WORKING DATA.

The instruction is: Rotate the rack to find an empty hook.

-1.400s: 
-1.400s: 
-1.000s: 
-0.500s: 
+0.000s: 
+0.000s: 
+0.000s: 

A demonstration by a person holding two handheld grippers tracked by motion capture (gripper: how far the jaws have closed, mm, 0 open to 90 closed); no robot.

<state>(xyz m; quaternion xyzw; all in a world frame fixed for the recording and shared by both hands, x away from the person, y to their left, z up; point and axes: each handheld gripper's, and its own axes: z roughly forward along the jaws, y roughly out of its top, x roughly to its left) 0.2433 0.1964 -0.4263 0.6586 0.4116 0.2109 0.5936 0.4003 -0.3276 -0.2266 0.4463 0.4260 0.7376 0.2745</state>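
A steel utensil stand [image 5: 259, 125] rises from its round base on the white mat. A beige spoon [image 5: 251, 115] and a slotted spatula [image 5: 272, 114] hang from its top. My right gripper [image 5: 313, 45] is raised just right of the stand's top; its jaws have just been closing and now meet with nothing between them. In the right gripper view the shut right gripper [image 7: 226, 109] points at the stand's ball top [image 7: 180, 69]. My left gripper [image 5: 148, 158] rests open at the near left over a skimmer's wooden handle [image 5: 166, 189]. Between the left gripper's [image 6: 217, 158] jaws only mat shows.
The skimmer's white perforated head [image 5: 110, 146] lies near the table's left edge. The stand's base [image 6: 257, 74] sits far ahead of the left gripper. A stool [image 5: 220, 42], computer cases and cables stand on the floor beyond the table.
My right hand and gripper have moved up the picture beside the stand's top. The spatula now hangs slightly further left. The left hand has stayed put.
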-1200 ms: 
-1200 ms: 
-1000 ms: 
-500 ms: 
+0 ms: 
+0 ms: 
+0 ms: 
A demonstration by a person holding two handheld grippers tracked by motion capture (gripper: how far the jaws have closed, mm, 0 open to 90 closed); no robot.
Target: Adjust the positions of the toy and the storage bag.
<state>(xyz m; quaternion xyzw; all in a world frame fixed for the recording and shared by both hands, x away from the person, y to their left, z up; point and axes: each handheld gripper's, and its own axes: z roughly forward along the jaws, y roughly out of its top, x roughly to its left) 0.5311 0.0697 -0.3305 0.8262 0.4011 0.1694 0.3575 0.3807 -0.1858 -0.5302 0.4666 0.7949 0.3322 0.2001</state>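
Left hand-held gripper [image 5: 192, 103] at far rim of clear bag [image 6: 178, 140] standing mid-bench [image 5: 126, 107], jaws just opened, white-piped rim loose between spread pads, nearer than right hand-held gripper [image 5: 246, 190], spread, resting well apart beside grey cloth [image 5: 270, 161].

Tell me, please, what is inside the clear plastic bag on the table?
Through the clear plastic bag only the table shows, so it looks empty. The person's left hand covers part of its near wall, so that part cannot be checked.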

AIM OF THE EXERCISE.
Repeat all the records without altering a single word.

WORKED SOLUTION.
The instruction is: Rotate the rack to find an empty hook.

-1.400s: 
-1.400s: 
-1.000s: 
-0.500s: 
+0.000s: 
+0.000s: 
+0.000s: 

A demonstration by a person holding two handheld grippers tracked by motion capture (gripper: how far the jaws have closed, mm, 0 open to 90 closed); no robot.

<state>(xyz m; quaternion xyzw; all in a world frame fixed for the recording and shared by both hands, x away from the person, y to their left, z up; point and axes: each handheld gripper's, and its own axes: z roughly forward along the jaws, y roughly out of its top, x roughly to its left) 0.2433 0.1964 -0.4263 0.6586 0.4116 0.2109 0.5936 0.4003 -0.3276 -0.2266 0.4463 0.4260 0.7376 0.2745</state>
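A steel utensil stand [image 5: 259, 125] rises from its round base on the white mat. A beige spoon [image 5: 251, 115] and a slotted spatula [image 5: 272, 114] hang from its top. My right gripper [image 5: 313, 45] is raised just right of the stand's top; its jaws have just been closing and now meet with nothing between them. In the right gripper view the shut right gripper [image 7: 226, 109] points at the stand's ball top [image 7: 180, 69]. My left gripper [image 5: 148, 158] rests open at the near left over a skimmer's wooden handle [image 5: 166, 189]. Between the left gripper's [image 6: 217, 158] jaws only mat shows.
The skimmer's white perforated head [image 5: 110, 146] lies near the table's left edge. The stand's base [image 6: 257, 74] sits far ahead of the left gripper. A stool [image 5: 220, 42], computer cases and cables stand on the floor beyond the table.
My right hand and gripper have moved up the picture beside the stand's top. The spatula now hangs slightly further left. The left hand has stayed put.
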-1200 ms: 
-1200 ms: 
-1000 ms: 
-500 ms: 
+0 ms: 
+0 ms: 
+0 ms: 
A demonstration by a person holding two handheld grippers tracked by motion capture (gripper: how far the jaws have closed, mm, 0 open to 90 closed); no robot.
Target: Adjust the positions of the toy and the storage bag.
<state>(xyz m; quaternion xyzw; all in a world frame fixed for the recording and shared by both hands, x away from the person, y to their left, z up; point and axes: each handheld gripper's, and its own axes: z roughly forward along the jaws, y roughly out of its top, x roughly to its left) 0.5311 0.0697 -0.3305 0.8262 0.4011 0.1694 0.3575 0.3807 -0.1858 -0.5302 0.4666 0.7949 0.3322 0.2001</state>
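Left hand-held gripper [image 5: 192, 103] at far rim of clear bag [image 6: 178, 140] standing mid-bench [image 5: 126, 107], jaws just opened, white-piped rim loose between spread pads, nearer than right hand-held gripper [image 5: 246, 190], spread, resting well apart beside grey cloth [image 5: 270, 161].

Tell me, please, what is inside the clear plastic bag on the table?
Through the clear plastic bag only the table shows, so it looks empty. The person's left hand covers part of its near wall, so that part cannot be checked.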

The exercise requires no additional answer.